- EXERCISE DIRECTIONS -
What lines below include the string "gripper"? Pick them out and copy them.

####################

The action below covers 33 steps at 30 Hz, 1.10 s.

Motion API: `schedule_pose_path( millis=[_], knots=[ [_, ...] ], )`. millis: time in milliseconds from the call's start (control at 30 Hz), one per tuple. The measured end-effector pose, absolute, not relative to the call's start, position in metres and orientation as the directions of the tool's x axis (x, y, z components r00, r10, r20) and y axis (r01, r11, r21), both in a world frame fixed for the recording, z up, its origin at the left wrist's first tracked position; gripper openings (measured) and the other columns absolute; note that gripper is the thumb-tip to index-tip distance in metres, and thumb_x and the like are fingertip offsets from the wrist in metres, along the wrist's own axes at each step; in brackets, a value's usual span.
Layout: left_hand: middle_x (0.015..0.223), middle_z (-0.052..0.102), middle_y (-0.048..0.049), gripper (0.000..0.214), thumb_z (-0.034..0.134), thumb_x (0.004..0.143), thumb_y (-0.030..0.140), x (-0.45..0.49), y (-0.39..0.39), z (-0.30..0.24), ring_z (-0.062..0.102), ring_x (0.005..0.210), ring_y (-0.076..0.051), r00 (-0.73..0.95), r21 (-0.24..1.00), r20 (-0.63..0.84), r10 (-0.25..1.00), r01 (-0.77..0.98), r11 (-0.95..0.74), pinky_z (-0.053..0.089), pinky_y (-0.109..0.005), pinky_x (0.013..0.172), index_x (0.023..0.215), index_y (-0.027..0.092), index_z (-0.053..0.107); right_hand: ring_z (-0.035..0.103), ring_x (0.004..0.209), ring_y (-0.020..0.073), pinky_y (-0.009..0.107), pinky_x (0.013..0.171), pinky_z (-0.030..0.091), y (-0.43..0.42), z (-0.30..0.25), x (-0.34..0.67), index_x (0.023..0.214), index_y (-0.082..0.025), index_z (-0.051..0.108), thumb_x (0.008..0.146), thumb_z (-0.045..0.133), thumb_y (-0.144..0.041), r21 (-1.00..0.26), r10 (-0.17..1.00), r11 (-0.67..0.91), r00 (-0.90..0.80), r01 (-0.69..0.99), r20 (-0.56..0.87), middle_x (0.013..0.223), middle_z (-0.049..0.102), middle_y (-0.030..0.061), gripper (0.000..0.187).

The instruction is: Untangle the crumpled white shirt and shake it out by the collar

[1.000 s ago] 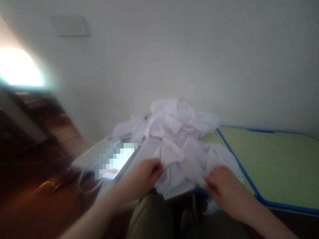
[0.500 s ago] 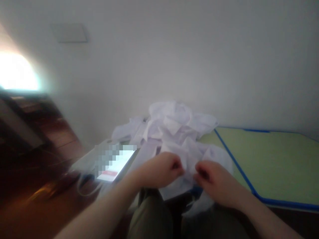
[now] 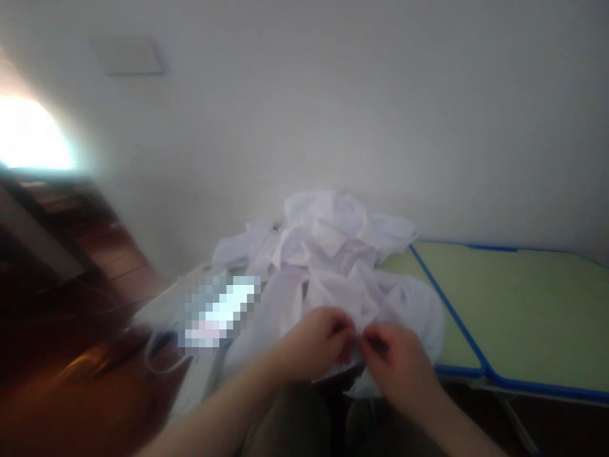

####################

- TASK RESPONSE -
Motion API: `schedule_pose_path( millis=[_], knots=[ [_, ...] ], )`. millis: time in milliseconds from the call's start (control at 30 Hz), one per tuple. The measured end-effector pose, absolute, not relative to the call's start, position in metres and orientation as the directions of the tool's x axis (x, y, z components r00, r10, r20) and y axis (r01, r11, r21), both in a world frame fixed for the recording, z up, its origin at the left wrist's first tracked position; gripper openings (measured) and the other columns absolute; note that gripper is the thumb-tip to index-tip distance in metres, and thumb_x and the like are fingertip offsets from the wrist in metres, along the wrist's own axes at each step; in brackets, a value's usual span.
Layout: left_hand: middle_x (0.015..0.223), middle_z (-0.052..0.102), middle_y (-0.048..0.049), gripper (0.000..0.214), thumb_z (-0.034..0.134), thumb_x (0.004..0.143), thumb_y (-0.030..0.140), x (-0.45..0.49), y (-0.39..0.39), z (-0.30..0.24), ring_z (-0.062..0.102), ring_x (0.005..0.210), ring_y (-0.076..0.051), r00 (-0.73..0.95), r21 (-0.24..1.00), r20 (-0.63..0.84), r10 (-0.25..1.00), r01 (-0.77..0.98), r11 (-0.95..0.74), pinky_z (-0.053..0.089), pinky_y (-0.109..0.005), pinky_x (0.013..0.172), index_x (0.023..0.215), index_y (-0.027..0.092), index_z (-0.053..0.107); right_hand: ring_z (-0.035..0.103), ring_x (0.004..0.209), ring_y (-0.020..0.073), pinky_y (-0.009..0.107), pinky_x (0.013..0.171), pinky_z (-0.030..0.091), y (-0.43..0.42), z (-0.30..0.25), x (-0.34..0.67), index_x (0.023..0.214), index_y (-0.082..0.025), index_z (-0.051..0.108), thumb_x (0.008..0.146), thumb_z (-0.045..0.133), thumb_y (-0.144..0.041), r21 (-1.00..0.26), r10 (-0.17..1.00), r11 (-0.67..0.91), r00 (-0.90..0.80), r01 (-0.69..0.99), r20 (-0.56..0.87), middle_x (0.013..0.223), middle_z (-0.049..0.102), middle_y (-0.030..0.061), gripper (0.000..0.187).

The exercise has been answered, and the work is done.